Historic Birmingham Church Awarded $500K by National Parks Service

St. Paul United Methodist Church of Birmingham will receive $500,000 from the National Park Service to preserve and highlight its unique contributions to the Civil Rights Movement.

The money, awarded under the African American Civil Rights grants program, will be used to preserve and restore St. Paul’s historic church building as a part of the National Monument created by the administration of President Barack Obama.

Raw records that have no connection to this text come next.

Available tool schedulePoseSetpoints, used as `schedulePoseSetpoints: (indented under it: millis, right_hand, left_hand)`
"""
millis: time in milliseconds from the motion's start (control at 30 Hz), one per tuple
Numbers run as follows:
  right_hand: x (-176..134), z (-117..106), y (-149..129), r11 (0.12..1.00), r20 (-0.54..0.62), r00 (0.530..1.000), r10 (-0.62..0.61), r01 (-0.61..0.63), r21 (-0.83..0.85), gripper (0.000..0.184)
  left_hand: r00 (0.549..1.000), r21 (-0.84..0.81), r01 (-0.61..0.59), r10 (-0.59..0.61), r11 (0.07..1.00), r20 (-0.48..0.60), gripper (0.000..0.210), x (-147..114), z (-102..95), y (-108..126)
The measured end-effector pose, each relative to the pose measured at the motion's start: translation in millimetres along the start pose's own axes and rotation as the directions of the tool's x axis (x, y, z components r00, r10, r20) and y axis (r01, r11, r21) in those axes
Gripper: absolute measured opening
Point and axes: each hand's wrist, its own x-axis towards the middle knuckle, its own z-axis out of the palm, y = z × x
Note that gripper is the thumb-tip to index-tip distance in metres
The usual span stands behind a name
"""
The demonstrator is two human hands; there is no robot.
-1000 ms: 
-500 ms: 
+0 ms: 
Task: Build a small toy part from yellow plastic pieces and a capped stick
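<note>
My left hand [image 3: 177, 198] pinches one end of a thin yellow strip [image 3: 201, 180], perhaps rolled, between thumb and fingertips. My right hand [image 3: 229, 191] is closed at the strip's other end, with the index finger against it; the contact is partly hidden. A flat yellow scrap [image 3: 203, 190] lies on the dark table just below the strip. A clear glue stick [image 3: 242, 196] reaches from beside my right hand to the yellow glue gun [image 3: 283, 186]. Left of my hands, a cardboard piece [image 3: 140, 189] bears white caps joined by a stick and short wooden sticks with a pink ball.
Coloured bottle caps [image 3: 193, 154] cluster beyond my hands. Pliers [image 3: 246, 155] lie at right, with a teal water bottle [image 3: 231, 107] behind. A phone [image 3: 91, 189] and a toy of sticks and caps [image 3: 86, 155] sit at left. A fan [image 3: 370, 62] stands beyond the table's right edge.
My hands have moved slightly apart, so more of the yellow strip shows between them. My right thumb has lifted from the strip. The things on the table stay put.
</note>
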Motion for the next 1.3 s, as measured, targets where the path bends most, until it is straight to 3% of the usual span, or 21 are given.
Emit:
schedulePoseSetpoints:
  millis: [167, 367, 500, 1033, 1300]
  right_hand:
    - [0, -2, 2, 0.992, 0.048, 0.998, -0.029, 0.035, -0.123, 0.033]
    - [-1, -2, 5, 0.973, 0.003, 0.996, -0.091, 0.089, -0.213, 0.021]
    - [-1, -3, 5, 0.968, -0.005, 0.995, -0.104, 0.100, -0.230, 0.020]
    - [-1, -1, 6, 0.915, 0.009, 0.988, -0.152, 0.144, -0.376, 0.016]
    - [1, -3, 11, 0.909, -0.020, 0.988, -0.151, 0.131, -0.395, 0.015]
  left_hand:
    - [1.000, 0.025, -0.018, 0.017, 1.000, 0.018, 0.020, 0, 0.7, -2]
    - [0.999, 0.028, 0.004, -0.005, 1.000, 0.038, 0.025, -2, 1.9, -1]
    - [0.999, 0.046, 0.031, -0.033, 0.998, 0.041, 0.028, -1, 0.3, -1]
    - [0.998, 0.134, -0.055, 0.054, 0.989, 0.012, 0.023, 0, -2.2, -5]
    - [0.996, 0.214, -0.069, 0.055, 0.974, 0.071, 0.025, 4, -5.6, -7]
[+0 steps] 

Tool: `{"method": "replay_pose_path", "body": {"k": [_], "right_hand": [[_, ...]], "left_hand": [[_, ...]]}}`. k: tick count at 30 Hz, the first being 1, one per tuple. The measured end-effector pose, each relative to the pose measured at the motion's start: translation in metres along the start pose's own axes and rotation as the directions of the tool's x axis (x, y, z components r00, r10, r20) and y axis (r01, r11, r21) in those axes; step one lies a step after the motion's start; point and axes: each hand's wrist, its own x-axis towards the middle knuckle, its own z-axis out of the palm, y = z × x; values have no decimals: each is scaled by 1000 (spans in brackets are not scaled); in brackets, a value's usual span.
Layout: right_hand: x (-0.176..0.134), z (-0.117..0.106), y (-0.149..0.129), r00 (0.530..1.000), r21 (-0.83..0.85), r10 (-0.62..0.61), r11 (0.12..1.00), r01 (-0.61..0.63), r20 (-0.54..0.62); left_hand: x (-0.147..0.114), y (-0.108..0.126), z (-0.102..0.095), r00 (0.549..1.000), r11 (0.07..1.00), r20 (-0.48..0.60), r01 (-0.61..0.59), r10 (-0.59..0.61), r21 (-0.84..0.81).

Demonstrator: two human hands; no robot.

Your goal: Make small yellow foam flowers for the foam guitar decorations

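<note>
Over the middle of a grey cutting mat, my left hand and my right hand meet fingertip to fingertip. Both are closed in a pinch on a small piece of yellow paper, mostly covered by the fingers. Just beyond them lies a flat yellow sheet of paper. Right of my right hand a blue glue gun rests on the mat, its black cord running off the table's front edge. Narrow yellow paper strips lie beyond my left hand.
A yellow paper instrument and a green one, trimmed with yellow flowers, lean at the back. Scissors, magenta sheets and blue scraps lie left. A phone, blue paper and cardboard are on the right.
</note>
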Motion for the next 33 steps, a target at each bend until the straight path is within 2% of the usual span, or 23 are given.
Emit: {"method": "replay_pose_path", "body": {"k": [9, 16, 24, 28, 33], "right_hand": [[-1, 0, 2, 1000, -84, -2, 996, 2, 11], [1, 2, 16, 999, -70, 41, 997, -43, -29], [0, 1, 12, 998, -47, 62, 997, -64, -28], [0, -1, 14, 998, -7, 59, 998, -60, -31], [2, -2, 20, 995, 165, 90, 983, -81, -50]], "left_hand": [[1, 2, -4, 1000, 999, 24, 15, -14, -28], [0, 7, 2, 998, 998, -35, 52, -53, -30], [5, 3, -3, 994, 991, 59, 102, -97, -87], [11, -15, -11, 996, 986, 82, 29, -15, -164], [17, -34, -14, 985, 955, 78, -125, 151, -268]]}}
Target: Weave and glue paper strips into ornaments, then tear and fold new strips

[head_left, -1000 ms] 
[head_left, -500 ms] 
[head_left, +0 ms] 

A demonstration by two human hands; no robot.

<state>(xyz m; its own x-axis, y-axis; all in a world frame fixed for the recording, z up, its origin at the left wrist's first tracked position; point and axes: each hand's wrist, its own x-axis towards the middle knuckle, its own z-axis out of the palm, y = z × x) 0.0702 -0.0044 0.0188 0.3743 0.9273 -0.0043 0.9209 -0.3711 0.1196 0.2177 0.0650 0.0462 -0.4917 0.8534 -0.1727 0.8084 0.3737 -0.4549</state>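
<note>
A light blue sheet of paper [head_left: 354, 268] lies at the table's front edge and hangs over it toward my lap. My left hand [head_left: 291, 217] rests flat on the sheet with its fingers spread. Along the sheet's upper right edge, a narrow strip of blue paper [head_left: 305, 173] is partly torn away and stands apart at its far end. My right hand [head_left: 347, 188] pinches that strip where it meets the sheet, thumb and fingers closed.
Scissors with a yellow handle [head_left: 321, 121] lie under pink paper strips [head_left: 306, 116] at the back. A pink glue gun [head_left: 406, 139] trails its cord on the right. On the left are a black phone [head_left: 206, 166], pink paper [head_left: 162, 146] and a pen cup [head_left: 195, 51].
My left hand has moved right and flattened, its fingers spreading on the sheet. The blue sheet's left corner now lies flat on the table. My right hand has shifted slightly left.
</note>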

In Alabama, St. Paul United Methodist was part of ground zero for that struggle, according to LaVeeda Morgan Battle, chair of the church’s history project. Her list of benchmark events includes:

  • Paul was the first church in Birmingham to hold a mass meeting of the Alabama Christian Movement for Human Rights (ACMHR) in 1956 under the leadership of Rev. Fred L. Shuttlesworth. This was the first major direct-action campaign effort to integrate Birmingham’s buses after the successful United States Supreme Court ruling regarding the Rosa Parks case.
  • When state laws were passed to break up organizing efforts of existing organizations, ACMHR merged with the Southern Christian Leadership Conference (SCLC) founded by Dr. Martin Luther King, Jr., Dr. Joseph Lowery, and Rev. Fred Shuttlesworth.  When there were major threats on the lives and livelihoods of those who participated civil disobedience to segregation laws, a strategy of involving young people was launched.  St. Paul was one of the churches central to training young people in non-violent civil activism.
  • The church, along with 16th Street Baptist Church, was among the departure points for the April 7, 1963 Palm Sunday march by children to City Hall to protest segregation led by Revs N.H. Smith, A.D. King (Dr. Martin Luther King Jr.’s brother) and John T. Porter.  These marches resulted in children being terrorized by police dogs, fire water hoses and arrested under the direction of County Commissioner “Bull” Connor.  Children spent time in makeshift jails until their release.
  • On September 15, 1963, four young girls were in the basement of 16th Street Baptist Church preparing to sing in the choir when they were killed by a bomb set by members of the United Klans of America.  Many members of 16th Street were also wounded. Months after the marches and bombing, Dr. Joseph Lowery was appointed pastor of St. Paul. He had worked for many years with Dr. King on desegregation in Alabama and was active in many civil rights protests including the Montgomery Bus Boycott, the Selma to Montgomery March across the Edmund Pettis Bridge and the March on Washington.